THE PROBLEM
The whole of the data is to be duplicated precisely.

DATA FOR PROCESSING
=====

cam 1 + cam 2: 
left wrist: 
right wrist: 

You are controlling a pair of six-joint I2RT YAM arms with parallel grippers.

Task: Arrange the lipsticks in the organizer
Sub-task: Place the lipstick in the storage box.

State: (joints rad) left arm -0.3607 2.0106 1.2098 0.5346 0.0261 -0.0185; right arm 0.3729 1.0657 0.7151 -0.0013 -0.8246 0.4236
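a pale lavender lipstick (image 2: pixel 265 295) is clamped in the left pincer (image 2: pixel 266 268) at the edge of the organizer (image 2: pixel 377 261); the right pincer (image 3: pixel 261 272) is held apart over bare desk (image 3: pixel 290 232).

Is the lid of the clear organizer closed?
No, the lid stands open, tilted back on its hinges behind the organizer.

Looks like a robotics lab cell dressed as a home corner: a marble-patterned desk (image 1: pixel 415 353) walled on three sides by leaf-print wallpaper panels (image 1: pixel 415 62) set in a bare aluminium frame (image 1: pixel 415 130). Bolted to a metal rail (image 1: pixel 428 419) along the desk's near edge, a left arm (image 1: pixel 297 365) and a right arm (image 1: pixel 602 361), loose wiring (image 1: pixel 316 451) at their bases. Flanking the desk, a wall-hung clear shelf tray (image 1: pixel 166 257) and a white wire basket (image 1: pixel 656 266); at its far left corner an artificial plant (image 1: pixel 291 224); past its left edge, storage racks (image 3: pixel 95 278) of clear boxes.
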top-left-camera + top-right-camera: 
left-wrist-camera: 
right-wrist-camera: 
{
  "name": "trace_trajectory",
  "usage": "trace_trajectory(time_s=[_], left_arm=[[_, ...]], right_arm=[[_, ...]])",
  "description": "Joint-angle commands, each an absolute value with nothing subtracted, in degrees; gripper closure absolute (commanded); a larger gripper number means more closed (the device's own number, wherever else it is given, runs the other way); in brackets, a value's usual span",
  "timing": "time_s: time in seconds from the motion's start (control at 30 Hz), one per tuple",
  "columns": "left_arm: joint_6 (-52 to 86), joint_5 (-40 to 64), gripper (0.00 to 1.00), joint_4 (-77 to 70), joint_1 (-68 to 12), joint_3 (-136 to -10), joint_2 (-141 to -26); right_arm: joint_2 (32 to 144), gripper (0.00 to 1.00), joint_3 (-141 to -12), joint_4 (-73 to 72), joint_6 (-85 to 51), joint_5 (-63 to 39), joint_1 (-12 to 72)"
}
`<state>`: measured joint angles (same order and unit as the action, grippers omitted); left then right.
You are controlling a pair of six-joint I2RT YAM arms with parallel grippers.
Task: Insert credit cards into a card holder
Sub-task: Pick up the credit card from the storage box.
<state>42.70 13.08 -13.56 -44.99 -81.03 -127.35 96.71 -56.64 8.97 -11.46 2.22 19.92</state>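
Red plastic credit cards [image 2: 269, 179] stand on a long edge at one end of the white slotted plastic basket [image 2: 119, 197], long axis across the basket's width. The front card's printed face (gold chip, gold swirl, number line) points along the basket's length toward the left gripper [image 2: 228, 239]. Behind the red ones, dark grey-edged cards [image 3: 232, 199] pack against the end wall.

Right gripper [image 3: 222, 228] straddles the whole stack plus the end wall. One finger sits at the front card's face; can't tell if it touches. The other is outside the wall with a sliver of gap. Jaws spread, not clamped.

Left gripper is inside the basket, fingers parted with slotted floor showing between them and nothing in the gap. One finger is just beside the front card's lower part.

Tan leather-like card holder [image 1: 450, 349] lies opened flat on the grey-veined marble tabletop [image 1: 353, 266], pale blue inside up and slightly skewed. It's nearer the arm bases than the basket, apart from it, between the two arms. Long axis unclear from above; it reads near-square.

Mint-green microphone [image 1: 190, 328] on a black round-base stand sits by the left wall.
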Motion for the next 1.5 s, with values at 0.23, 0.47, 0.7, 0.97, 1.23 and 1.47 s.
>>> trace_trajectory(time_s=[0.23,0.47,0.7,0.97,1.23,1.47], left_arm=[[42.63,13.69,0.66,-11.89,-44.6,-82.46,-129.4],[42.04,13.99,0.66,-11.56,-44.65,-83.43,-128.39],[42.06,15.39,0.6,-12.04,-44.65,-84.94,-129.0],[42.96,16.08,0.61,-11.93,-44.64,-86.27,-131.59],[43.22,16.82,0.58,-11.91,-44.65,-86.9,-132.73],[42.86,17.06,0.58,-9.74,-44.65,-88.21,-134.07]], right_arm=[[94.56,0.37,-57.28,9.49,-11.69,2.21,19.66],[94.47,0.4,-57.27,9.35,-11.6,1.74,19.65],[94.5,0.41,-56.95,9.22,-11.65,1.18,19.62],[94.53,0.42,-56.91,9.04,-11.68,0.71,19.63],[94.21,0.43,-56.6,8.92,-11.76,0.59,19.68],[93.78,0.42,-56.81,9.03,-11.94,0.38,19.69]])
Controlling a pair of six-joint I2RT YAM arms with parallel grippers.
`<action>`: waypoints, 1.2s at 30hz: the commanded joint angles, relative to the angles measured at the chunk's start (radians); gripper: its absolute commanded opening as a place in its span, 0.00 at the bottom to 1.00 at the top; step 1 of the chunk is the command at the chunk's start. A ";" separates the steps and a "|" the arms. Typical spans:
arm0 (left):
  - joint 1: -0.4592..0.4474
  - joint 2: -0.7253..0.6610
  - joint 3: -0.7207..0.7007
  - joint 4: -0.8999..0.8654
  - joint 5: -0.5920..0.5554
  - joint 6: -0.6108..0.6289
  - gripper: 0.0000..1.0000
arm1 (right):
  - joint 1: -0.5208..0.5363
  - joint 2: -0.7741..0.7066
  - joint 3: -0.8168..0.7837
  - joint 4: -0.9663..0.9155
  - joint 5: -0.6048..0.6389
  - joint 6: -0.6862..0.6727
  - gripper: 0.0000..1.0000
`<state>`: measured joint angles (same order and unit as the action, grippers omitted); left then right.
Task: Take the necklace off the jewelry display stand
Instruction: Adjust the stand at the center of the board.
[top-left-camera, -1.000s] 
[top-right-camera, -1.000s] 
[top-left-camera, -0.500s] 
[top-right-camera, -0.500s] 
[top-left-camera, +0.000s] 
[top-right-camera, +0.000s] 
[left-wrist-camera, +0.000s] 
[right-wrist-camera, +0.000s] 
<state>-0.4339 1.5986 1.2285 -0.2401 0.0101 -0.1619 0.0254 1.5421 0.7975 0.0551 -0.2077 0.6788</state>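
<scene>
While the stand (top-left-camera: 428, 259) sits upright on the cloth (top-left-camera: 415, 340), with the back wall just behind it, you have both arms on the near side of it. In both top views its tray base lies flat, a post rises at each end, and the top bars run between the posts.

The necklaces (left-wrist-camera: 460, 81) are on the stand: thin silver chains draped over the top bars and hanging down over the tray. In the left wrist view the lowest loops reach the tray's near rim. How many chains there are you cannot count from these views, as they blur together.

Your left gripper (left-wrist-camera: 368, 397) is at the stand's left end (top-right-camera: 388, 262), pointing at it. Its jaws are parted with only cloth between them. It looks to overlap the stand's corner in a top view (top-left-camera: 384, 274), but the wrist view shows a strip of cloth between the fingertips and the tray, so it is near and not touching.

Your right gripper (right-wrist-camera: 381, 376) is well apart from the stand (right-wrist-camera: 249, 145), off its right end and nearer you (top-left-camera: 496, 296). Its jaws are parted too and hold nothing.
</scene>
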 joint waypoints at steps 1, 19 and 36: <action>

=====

RESPONSE BELOW
cam 1 + cam 2: 
left wrist: 
right wrist: 

You are controlling a pair of six-joint I2RT YAM arms with parallel grippers.

Task: Arrange the lipsticks in the organizer
Sub-task: Place the lipstick in the storage box.

State: (joints rad) left arm -0.3607 2.0106 1.2098 0.5346 0.0261 -0.0185; right arm 0.3729 1.0657 0.7151 -0.0013 -0.8246 0.4236
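a pale lavender lipstick (image 2: pixel 265 295) is clamped in the left pincer (image 2: pixel 266 268) at the edge of the organizer (image 2: pixel 377 261); the right pincer (image 3: pixel 261 272) is held apart over bare desk (image 3: pixel 290 232).

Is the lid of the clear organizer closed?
No, the lid stands open, tilted back on its hinges behind the organizer.

Looks like a robotics lab cell dressed as a home corner: a marble-patterned desk (image 1: pixel 415 353) walled on three sides by leaf-print wallpaper panels (image 1: pixel 415 62) set in a bare aluminium frame (image 1: pixel 415 130). Bolted to a metal rail (image 1: pixel 428 419) along the desk's near edge, a left arm (image 1: pixel 297 365) and a right arm (image 1: pixel 602 361), loose wiring (image 1: pixel 316 451) at their bases. Flanking the desk, a wall-hung clear shelf tray (image 1: pixel 166 257) and a white wire basket (image 1: pixel 656 266); at its far left corner an artificial plant (image 1: pixel 291 224); past its left edge, storage racks (image 3: pixel 95 278) of clear boxes.
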top-left-camera + top-right-camera: 
left-wrist-camera: 
right-wrist-camera: 
{
  "name": "trace_trajectory",
  "usage": "trace_trajectory(time_s=[_], left_arm=[[_, ...]], right_arm=[[_, ...]])",
  "description": "Joint-angle commands, each an absolute value with nothing subtracted, in degrees; gripper closure absolute (commanded); a larger gripper number means more closed (the device's own number, wherever else it is given, runs the other way); in brackets, a value's usual span",
  "timing": "time_s: time in seconds from the motion's start (control at 30 Hz), one per tuple",
  "columns": "left_arm: joint_6 (-52 to 86), joint_5 (-40 to 64), gripper (0.00 to 1.00), joint_4 (-77 to 70), joint_1 (-68 to 12), joint_3 (-136 to -10), joint_2 (-141 to -26); right_arm: joint_2 (32 to 144), gripper (0.00 to 1.00), joint_3 (-141 to -12), joint_4 (-73 to 72), joint_6 (-85 to 51), joint_5 (-63 to 39), joint_1 (-12 to 72)"
}
`<state>`: measured joint angles (same order and unit as the action, grippers omitted); left then right.
You are controlling a pair of six-joint I2RT YAM arms with parallel grippers.
Task: Insert credit cards into a card holder
Sub-task: Pick up the credit card from the storage box.
<state>42.70 13.08 -13.56 -44.99 -81.03 -127.35 96.71 -56.64 8.97 -11.46 2.22 19.92</state>
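Red plastic credit cards [image 2: 269, 179] stand on a long edge at one end of the white slotted plastic basket [image 2: 119, 197], long axis across the basket's width. The front card's printed face (gold chip, gold swirl, number line) points along the basket's length toward the left gripper [image 2: 228, 239]. Behind the red ones, dark grey-edged cards [image 3: 232, 199] pack against the end wall.

Right gripper [image 3: 222, 228] straddles the whole stack plus the end wall. One finger sits at the front card's face; can't tell if it touches. The other is outside the wall with a sliver of gap. Jaws spread, not clamped.

Left gripper is inside the basket, fingers parted with slotted floor showing between them and nothing in the gap. One finger is just beside the front card's lower part.

Tan leather-like card holder [image 1: 450, 349] lies opened flat on the grey-veined marble tabletop [image 1: 353, 266], pale blue inside up and slightly skewed. It's nearer the arm bases than the basket, apart from it, between the two arms. Long axis unclear from above; it reads near-square.

Mint-green microphone [image 1: 190, 328] on a black round-base stand sits by the left wall.
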Motion for the next 1.5 s, with values at 0.23, 0.47, 0.7, 0.97, 1.23 and 1.47 s.
>>> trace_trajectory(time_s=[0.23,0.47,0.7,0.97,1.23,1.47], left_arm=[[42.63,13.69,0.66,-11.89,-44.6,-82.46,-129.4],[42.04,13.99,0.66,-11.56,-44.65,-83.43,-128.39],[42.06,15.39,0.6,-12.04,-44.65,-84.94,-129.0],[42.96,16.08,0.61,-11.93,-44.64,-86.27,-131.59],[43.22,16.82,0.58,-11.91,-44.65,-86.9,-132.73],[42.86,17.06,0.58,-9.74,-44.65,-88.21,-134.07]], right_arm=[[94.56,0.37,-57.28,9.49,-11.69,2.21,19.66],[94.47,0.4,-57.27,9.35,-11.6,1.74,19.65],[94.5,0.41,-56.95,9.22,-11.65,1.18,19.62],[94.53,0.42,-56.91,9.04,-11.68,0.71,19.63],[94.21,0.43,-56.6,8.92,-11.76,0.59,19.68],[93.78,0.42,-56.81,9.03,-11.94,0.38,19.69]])
Controlling a pair of six-joint I2RT YAM arms with parallel grippers.
`<action>`: waypoints, 1.2s at 30hz: the commanded joint angles, relative to the angles measured at the chunk's start (radians); gripper: its absolute commanded opening as a place in its span, 0.00 at the bottom to 1.00 at the top; step 1 of the chunk is the command at the chunk's start. A ";" separates the steps and a "|" the arms. Typical spans:
arm0 (left):
  - joint 1: -0.4592..0.4474
  - joint 2: -0.7253..0.6610
  - joint 3: -0.7207..0.7007
  - joint 4: -0.8999..0.8654
  - joint 5: -0.5920..0.5554
  - joint 6: -0.6108..0.6289
  - gripper: 0.0000..1.0000
arm1 (right):
  - joint 1: -0.5208..0.5363
  - joint 2: -0.7741..0.7066
  - joint 3: -0.8168..0.7837
  - joint 4: -0.9663..0.9155
  - joint 5: -0.6048..0.6389
  - joint 6: -0.6862..0.6727
  - gripper: 0.0000..1.0000
`<state>`: measured joint angles (same order and unit as the action, grippers omitted); left then right.
Task: Take the necklace off the jewelry display stand
Instruction: Adjust the stand at the center of the board.
[top-left-camera, -1.000s] 
[top-right-camera, -1.000s] 
[top-left-camera, -0.500s] 
[top-right-camera, -0.500s] 
[top-left-camera, +0.000s] 
[top-right-camera, +0.000s] 
[left-wrist-camera, +0.000s] 
[right-wrist-camera, +0.000s] 
<state>-0.4339 1.5986 1.2285 -0.2401 0.0101 -0.1619 0.0254 1.5421 0.7975 0.0551 -0.2077 0.6788</state>
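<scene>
While the stand (top-left-camera: 428, 259) sits upright on the cloth (top-left-camera: 415, 340), with the back wall just behind it, you have both arms on the near side of it. In both top views its tray base lies flat, a post rises at each end, and the top bars run between the posts.

The necklaces (left-wrist-camera: 460, 81) are on the stand: thin silver chains draped over the top bars and hanging down over the tray. In the left wrist view the lowest loops reach the tray's near rim. How many chains there are you cannot count from these views, as they blur together.

Your left gripper (left-wrist-camera: 368, 397) is at the stand's left end (top-right-camera: 388, 262), pointing at it. Its jaws are parted with only cloth between them. It looks to overlap the stand's corner in a top view (top-left-camera: 384, 274), but the wrist view shows a strip of cloth between the fingertips and the tray, so it is near and not touching.

Your right gripper (right-wrist-camera: 381, 376) is well apart from the stand (right-wrist-camera: 249, 145), off its right end and nearer you (top-left-camera: 496, 296). Its jaws are parted too and hold nothing.
</scene>
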 joint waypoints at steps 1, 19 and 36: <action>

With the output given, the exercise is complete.